Os autores propõem que a transferência de informações usando abordagens não invasivas possa ser aprimorada pela geração simultânea de imagens da atividade cerebral usando ressonância magnética funcional (fMRI), a fim de aumentar a informação que um remetente poderia transmitir. Mas a fMRI não é um procedimento simples, e aumentaria a complexidade de uma abordagem já extraordinariamente complexa para o compartilhamento de informações. Os pesquisadores também propõem que o TMS possa ser entregue, de maneira focada, a regiões cerebrais específicas, a fim de despertar a consciência de um conteúdo semântico específico no cérebro do receptor.

Enquanto isso, as ferramentas para interfaces cerebrais mais invasivas - e talvez mais eficientes - estão se desenvolvendo rapidamente. Elon Musk anunciou recentemente o desenvolvimento de um BCI roboticamente implantável, contendo 3.000 eletrodos, para proporcionar uma interação extensa entre computadores e células nervosas no cérebro. Embora impressionantes em escopo e sofisticação, esses esforços são diminuídos pelos planos do governo. A Agência de Projetos de Pesquisa Avançada de Defesa (DARPA) tem liderado os esforços de engenharia para desenvolver uma interface neural implantável capaz de envolver um milhão de células nervosas simultaneamente. Embora esses BCIs não estejam sendo desenvolvidos especificamente para a interface cérebro-cérebro, não é difícil imaginar que eles possam ser recrutados para esses fins.

Embora os métodos usados ​​aqui sejam não invasivos e, portanto, pareçam muito menos ameaçadores do que se uma interface neural DARPA tivesse sido usada, a tecnologia ainda suscita preocupações éticas , principalmente porque as tecnologias associadas estão avançando tão rapidamente. Por exemplo, alguma incorporação futura de uma rede cérebro-a-cérebro pode permitir que um remetente tenha um efeito coercitivo sobre um receptor, alterando o senso de agência deste último? Poderia uma gravação cerebral de um remetente conter informações que algum dia poderiam ser extraídas e infringir a privacidade dessa pessoa? Esses esforços poderiam, em algum momento, comprometer o senso de personalidade de um indivíduo?

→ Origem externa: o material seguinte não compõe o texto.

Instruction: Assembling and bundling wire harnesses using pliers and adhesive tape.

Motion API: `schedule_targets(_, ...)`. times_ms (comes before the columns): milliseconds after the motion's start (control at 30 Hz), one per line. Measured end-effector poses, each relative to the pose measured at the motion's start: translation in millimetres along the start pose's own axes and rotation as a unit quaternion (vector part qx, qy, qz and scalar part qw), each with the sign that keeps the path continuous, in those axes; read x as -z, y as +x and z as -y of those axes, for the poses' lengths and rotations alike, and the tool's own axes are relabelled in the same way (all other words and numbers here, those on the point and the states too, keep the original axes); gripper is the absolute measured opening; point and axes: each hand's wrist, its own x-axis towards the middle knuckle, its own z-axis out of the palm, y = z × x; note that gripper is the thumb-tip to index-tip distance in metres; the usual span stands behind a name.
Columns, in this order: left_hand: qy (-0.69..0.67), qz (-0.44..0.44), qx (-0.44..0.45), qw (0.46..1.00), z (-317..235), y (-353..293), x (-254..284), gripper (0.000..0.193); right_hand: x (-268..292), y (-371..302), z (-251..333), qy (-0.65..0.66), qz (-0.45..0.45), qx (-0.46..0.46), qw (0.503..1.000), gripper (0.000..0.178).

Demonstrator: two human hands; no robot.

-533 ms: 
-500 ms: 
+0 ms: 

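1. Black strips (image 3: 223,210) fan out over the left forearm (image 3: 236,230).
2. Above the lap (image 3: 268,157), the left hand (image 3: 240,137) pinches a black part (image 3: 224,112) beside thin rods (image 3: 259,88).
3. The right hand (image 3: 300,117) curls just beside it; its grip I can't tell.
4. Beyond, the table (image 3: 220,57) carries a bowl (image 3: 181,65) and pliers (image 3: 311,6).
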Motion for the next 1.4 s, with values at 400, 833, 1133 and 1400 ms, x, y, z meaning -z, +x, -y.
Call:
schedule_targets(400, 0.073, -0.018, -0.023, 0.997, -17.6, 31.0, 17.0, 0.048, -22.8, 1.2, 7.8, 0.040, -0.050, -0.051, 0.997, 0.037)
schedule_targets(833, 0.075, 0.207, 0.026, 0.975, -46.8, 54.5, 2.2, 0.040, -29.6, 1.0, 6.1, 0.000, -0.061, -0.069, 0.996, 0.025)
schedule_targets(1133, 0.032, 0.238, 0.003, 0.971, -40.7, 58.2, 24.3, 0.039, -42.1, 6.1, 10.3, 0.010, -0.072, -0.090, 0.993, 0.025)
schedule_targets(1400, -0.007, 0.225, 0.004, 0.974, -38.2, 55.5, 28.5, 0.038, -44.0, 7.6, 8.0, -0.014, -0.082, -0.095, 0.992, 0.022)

Este trabalho nos aproxima um pouco do futuro que Nicolelis imaginou, no qual, nas palavras do físico Murray Gell-Man, vencedor do Prêmio Nobel, “pensamentos e sentimentos seriam completamente compartilhados com nenhuma das seletividades ou enganos permitidos pela linguagem. . ” Além de ser um tanto voyeurista nessa busca de total abertura, Nicolelis erra o alvo. Uma das nuances da linguagem humana é que frequentemente o que não é dito é tão importante quanto o que é. O conteúdo oculto na privacidade da mente é o cerne da autonomia individual. O que quer que possamos obter em colaboração ou poder de computação, vinculando cérebros diretamente, pode custar coisas muito mais importantes.